[Opening RECORDS FOR THIS TASK section]
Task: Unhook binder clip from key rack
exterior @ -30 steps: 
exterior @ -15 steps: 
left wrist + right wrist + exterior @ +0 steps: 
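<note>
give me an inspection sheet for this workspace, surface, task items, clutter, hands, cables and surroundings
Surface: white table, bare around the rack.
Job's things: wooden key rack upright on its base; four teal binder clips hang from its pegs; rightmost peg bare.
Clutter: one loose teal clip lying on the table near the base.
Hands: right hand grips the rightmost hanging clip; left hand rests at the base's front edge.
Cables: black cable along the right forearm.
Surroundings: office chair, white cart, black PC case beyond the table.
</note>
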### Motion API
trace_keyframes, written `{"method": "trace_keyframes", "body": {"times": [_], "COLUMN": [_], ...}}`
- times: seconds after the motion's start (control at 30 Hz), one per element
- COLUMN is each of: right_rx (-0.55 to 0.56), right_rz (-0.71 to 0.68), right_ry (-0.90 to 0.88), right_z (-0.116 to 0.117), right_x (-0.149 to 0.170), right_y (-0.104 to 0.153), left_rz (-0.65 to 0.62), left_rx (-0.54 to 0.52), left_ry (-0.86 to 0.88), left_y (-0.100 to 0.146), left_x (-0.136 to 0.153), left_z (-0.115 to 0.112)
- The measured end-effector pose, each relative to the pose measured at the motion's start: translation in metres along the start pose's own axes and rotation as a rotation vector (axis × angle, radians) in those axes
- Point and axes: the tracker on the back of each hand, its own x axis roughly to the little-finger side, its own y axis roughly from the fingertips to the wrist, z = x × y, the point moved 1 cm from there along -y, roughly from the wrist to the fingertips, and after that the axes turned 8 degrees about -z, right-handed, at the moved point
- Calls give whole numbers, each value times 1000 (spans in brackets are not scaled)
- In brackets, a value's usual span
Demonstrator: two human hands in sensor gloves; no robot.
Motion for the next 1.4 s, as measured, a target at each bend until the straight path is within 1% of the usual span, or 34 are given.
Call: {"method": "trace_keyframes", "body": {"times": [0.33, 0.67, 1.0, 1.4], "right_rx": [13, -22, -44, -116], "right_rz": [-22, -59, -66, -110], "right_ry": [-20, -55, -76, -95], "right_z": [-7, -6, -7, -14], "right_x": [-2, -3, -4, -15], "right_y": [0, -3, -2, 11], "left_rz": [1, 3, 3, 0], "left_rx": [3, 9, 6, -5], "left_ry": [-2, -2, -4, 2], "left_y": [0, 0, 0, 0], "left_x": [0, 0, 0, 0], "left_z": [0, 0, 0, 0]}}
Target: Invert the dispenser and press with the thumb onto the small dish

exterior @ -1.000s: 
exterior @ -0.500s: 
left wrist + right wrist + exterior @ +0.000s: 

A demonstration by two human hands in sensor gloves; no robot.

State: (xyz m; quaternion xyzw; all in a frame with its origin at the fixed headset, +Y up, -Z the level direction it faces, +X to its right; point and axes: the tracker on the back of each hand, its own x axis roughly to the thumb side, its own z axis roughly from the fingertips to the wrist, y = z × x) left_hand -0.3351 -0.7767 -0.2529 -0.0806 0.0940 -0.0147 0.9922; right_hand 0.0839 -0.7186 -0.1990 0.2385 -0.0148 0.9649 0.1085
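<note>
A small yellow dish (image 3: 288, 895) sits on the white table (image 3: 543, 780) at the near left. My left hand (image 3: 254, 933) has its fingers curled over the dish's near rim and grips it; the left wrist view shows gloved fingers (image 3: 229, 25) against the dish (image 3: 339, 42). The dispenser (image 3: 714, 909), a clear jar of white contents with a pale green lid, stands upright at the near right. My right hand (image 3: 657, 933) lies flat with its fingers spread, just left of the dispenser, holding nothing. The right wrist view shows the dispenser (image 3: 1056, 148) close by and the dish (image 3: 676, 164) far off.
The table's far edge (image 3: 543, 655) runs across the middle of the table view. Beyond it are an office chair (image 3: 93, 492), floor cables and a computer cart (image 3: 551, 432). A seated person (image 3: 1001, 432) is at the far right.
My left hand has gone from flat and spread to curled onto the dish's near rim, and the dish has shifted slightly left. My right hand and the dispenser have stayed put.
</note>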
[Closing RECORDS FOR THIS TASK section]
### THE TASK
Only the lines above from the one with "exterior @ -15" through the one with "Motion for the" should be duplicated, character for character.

### RESPONSE TO THIS EXERCISE
exterior @ -15 steps: 
left wrist + right wrist + exterior @ +0 steps: 
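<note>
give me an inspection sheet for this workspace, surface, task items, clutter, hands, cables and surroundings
Surface: white table, bare around the rack.
Job's things: wooden key rack upright on its base; four teal binder clips hang from its pegs; rightmost peg bare.
Clutter: one loose teal clip lying on the table near the base.
Hands: right hand grips the rightmost hanging clip; left hand rests at the base's front edge.
Cables: black cable along the right forearm.
Surroundings: office chair, white cart, black PC case beyond the table.
</note>
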### Motion API
trace_keyframes, written `{"method": "trace_keyframes", "body": {"times": [_], "COLUMN": [_], ...}}`
- times: seconds after the motion's start (control at 30 Hz), one per element
- COLUMN is each of: right_rx (-0.55 to 0.56), right_rz (-0.71 to 0.68), right_ry (-0.90 to 0.88), right_z (-0.116 to 0.117), right_x (-0.149 to 0.170), right_y (-0.104 to 0.153), left_rz (-0.65 to 0.62), left_rx (-0.54 to 0.52), left_ry (-0.86 to 0.88), left_y (-0.100 to 0.146), left_x (-0.136 to 0.153), left_z (-0.115 to 0.112)
- The measured end-effector pose, each relative to the pose measured at the motion's start: translation in metres along the start pose's own axes and rotation as a rotation vector (axis × angle, radians) in those axes
- Point and axes: the tracker on the back of each hand, its own x axis roughly to the little-finger side, its own y axis roughly from the fingertips to the wrist, z = x × y, the point moved 1 cm from there along -y, roughly from the wrist to the fingertips, and after that the axes turned 8 degrees about -z, right-handed, at the moved point
- Calls give whole numbers, each value times 1000 (spans in brackets are not scaled)
- In brackets, a value's usual span
Demonstrator: two human hands in sensor gloves; no robot.
Motion for the next 1.4 s, as measured, a target at each bend until the straight path is within 1% of the usual span, or 34 are given.

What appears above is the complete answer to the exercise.